[WHAT YOU WILL DO] After locating the line with "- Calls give" in the data that follows, return it and every later line exactly, up to and including the line with "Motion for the".

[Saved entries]
++++++++++++++++++++
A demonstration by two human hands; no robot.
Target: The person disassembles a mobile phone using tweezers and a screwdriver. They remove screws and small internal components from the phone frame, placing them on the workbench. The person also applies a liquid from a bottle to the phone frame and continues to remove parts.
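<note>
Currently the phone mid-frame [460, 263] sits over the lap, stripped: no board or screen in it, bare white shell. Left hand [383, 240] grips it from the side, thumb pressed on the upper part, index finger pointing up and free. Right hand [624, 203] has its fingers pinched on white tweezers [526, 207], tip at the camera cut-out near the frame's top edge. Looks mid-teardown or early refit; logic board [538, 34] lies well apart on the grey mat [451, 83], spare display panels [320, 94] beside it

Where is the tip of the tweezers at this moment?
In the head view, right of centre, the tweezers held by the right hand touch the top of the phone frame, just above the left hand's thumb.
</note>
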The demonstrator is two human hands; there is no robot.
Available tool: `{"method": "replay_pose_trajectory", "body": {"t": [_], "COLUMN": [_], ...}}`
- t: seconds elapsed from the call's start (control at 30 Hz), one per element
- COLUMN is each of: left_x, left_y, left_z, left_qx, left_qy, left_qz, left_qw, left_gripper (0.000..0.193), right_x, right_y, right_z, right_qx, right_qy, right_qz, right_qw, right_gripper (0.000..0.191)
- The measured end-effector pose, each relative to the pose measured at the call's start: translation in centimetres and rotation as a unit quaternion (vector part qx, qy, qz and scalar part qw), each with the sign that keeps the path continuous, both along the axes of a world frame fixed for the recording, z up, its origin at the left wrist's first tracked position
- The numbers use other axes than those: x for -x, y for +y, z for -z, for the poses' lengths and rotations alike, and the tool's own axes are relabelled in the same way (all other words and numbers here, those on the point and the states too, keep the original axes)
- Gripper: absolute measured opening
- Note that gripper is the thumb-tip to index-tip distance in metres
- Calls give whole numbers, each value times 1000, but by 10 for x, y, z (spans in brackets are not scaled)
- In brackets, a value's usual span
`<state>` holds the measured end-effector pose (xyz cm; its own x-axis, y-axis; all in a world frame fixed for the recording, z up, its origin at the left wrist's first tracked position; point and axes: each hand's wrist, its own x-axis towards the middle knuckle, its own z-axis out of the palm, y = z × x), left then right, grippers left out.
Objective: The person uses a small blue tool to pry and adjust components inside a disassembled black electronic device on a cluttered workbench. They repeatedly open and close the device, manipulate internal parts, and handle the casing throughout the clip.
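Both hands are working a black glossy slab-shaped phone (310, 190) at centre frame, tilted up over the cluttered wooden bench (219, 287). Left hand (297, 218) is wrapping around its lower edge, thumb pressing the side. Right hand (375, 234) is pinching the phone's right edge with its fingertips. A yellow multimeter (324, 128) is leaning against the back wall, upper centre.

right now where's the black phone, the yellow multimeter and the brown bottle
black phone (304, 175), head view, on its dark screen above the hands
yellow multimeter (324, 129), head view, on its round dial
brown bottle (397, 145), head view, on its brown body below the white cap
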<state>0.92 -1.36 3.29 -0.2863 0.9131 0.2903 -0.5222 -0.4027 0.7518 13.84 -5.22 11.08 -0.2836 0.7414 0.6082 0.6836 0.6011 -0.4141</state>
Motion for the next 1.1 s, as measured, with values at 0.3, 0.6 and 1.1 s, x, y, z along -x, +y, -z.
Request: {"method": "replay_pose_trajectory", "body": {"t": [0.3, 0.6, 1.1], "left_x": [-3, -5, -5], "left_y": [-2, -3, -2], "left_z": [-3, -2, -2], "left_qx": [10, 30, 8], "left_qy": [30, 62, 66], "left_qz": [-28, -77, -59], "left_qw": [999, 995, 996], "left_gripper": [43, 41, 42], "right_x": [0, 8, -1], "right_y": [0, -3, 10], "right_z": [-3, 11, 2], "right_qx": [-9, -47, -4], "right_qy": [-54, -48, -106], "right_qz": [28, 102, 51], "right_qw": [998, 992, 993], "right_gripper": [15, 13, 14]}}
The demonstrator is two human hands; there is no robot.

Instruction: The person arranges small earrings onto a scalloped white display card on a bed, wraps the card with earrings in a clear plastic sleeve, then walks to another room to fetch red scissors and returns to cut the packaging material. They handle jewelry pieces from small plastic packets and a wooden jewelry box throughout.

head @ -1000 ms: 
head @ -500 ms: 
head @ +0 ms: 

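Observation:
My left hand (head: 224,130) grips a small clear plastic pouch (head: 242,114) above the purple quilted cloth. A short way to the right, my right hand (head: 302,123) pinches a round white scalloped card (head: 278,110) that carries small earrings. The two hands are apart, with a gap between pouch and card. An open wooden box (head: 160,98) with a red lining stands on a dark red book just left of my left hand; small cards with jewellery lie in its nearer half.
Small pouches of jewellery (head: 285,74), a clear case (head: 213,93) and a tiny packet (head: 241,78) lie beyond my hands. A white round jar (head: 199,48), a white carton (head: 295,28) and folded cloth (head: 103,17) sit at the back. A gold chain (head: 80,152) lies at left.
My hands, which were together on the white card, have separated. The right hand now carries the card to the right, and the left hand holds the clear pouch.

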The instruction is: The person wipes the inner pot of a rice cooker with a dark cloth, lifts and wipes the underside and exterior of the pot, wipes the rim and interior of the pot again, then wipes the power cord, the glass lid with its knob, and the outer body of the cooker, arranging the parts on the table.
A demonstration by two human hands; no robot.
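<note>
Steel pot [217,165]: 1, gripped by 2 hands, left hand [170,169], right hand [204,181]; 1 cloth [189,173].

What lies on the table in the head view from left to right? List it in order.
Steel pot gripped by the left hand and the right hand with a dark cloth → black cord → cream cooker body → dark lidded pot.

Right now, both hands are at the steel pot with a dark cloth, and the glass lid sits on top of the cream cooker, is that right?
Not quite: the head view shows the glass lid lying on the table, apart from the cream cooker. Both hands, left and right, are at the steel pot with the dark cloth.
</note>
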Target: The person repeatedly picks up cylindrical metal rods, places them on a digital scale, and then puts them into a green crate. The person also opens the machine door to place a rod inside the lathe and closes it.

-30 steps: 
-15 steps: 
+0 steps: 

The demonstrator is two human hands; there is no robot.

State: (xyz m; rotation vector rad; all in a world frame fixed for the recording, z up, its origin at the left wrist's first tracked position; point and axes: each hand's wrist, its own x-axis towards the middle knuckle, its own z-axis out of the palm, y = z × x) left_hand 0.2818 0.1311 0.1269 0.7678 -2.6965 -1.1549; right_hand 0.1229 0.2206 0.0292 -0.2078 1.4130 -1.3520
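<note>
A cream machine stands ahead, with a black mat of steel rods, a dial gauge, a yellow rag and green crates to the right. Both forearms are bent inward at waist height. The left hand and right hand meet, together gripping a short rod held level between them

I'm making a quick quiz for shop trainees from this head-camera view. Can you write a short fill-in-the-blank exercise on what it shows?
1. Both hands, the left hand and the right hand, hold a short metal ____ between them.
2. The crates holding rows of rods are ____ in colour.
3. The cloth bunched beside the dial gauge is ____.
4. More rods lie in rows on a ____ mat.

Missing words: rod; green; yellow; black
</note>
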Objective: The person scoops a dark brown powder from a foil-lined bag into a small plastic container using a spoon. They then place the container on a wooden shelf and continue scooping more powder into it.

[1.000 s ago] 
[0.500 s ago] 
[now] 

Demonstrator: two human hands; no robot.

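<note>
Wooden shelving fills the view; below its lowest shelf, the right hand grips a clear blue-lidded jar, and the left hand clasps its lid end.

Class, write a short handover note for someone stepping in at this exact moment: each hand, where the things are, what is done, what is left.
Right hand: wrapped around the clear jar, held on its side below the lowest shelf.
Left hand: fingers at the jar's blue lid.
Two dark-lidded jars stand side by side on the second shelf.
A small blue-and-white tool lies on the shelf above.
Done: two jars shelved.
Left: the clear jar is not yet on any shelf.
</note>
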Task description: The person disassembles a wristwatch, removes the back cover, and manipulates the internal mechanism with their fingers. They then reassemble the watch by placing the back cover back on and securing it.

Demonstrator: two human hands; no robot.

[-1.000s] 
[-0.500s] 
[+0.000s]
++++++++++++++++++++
[RESULT BELOW]
- Calls give whole numbers, each value times 1000, but by 10 for x, y, z (spans in brackets are not scaled)
- In brackets, a value's usual span
`<state>` holds the measured end-effector pose (xyz cm; its own x-axis, y-axis; all in a world frame fixed for the recording, z up, its origin at the left wrist's first tracked position; point and axes: each hand's wrist, its own x-axis towards the middle knuckle, its own z-axis out of the palm, y = z × x), left then right, grippers left out.
Objective: The person uses a small blue tool to pry and adjust components inside a disassembled black electronic device on a cluttered workbench. They repeatedly open and close the device, manipulate internal parts, and handle the casing throughout the clip.
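Both hands are working a black glossy slab-shaped phone (310, 190) at centre frame, tilted up over the cluttered wooden bench (219, 287). Left hand (297, 218) is wrapping around its lower edge, thumb pressing the side. Right hand (375, 234) is pinching the phone's right edge with its fingertips. A yellow multimeter (324, 128) is leaning against the back wall, upper centre.

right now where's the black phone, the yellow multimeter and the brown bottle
black phone (304, 175), head view, on its dark screen above the hands
yellow multimeter (324, 129), head view, on its round dial
brown bottle (397, 145), head view, on its brown body below the white cap
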<state>0.92 -1.36 3.29 -0.2863 0.9131 0.2903 -0.5222 -0.4027 0.7518 13.84 -5.22 11.08 -0.2836 0.7414 0.6082 0.6836 0.6011 -0.4141</state>
Motion for the next 1.1 s, as measured, with values at 0.3, 0.6 and 1.1 s, x, y, z along -x, +y, -z.

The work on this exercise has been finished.